Daniel Sampaio (foto tirada dali) |
(…)Chamo-me Carla,
tenho 41 anos e sou professora de Francês, numa escola secundária com 3.º ciclo
da periferia de Lisboa. Parece que pertenço agora a um grande agrupamento, mas
os colegas da direcção da escola nunca tiveram tempo para falar disso e dizem
apenas que foi “ordem do Ministério”. Vejo-os sempre com tarefas burocráticas,
agarrados ao computador ou a resolver (?) problemas de disciplina, nem me
atrevo a perguntar qualquer coisa.
Os meus alunos: um grupo de estudantes de várias origens,
africanos, romenos, brasileiros e chineses. Olham para mim com ar de tédio, com
frequência dizem que já ninguém fala francês e que eu deveria ensinar espanhol
ou alemão. Os que falam, porque muitos pouco dizem, oscilam entre o bocejo e o
alheamento total, como se nada na escola lhes dissesse respeito. As aulas são
uma espécie de batalha: eu tento falar francês, escrever no quadro frases para
que eles copiem, dou fichas para trabalho de grupo em fotocópias de má
qualidade, grito por silêncio; eles oscilam entre a provocação e a dispersão
total, conversam uns com os outros e mandam em telemóveis que mandei guardar
nas mochilas. Abundam as piadas sexuais, as referências a humilhações na
Internet, as alusões a graffiti nas paredes da escola. Uma rapariga de 15 anos
do 8.º ano, minha aluna, é vexada na sala de aula por ter tido sexo com dois
rapazes, atrás de uma moita no jardim (?) da escola.

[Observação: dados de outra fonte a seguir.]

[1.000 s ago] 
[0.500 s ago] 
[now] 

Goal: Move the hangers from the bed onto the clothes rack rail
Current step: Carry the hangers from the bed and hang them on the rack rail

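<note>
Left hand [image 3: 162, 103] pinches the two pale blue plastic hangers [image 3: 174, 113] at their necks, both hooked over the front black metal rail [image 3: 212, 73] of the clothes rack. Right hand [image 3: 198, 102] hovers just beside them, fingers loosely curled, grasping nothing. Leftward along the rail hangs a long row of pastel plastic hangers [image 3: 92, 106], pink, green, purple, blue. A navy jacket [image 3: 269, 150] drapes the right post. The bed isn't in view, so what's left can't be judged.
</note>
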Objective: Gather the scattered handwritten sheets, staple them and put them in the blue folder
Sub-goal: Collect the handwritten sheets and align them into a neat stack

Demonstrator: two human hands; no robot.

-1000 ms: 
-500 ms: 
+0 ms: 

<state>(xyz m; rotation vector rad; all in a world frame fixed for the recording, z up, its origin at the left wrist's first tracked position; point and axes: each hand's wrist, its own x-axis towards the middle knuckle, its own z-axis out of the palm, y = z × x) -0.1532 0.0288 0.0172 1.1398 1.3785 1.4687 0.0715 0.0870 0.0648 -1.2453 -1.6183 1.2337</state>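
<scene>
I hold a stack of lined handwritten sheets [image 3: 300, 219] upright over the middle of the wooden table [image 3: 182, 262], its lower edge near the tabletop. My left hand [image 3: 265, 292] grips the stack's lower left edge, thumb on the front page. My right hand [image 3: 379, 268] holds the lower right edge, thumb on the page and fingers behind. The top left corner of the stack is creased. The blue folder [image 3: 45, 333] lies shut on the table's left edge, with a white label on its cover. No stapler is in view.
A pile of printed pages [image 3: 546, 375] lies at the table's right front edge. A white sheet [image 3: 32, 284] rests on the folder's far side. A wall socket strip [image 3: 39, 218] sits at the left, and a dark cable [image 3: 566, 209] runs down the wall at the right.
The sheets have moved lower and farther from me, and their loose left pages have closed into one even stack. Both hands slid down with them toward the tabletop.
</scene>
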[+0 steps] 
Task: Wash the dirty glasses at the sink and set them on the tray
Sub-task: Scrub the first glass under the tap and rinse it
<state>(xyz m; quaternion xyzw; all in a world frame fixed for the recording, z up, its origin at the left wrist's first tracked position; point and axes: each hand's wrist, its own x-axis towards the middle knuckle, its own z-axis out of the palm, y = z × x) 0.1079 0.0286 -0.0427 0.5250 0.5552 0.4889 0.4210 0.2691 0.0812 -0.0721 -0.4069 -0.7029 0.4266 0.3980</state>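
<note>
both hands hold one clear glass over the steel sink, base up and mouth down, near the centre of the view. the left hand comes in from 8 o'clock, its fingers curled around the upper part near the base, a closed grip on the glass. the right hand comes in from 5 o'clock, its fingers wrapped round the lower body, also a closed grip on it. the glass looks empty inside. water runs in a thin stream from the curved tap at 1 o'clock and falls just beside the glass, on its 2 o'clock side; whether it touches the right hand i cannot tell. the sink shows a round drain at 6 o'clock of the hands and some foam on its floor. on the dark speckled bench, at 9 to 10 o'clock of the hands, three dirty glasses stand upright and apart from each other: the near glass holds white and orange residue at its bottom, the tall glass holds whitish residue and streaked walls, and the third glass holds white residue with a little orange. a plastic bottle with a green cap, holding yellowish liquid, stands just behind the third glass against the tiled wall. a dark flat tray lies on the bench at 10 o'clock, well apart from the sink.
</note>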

Sim, tenho alguns bons alunos, mas o ambiente é de tal ordem
que eles se envergonham dos resultados positivos. Na verdade, pouco percebem de
francês: aprenderam alguns truques para responder às questões dos testes, mas
não sabem construir uma frase na língua que procuro ensinar. Não querem ser
apelidados de “cromos” e depressa entram no jogo, porque no pátio a perseguição
pode ser dura. Os mais frágeis, vítimas de gozo e empurrões em plena sala de
aula, vingam-se bem quando se tornam campeões do essa nova forma de agressão
pelo computador que se tornou o reino dos mais fracos.
(…)
Não sei a quem me dirigir. A escola não tem psicólogo e
muitos alunos têm graves problemas em casa, que me confidenciam em sussurro no
final de algumas aulas. Não sei o que fazer: a saúde escolar não existe, a
educação sexual está outra vez residual, acabou a Formação Cívica, não sei a
quem enviar os alunos em risco: por isso faço o possível, mas o possível é
pouco.
Senhores importantes: leiam esta minha carta e façam
qualquer coisa, os professores já não aguentam mais.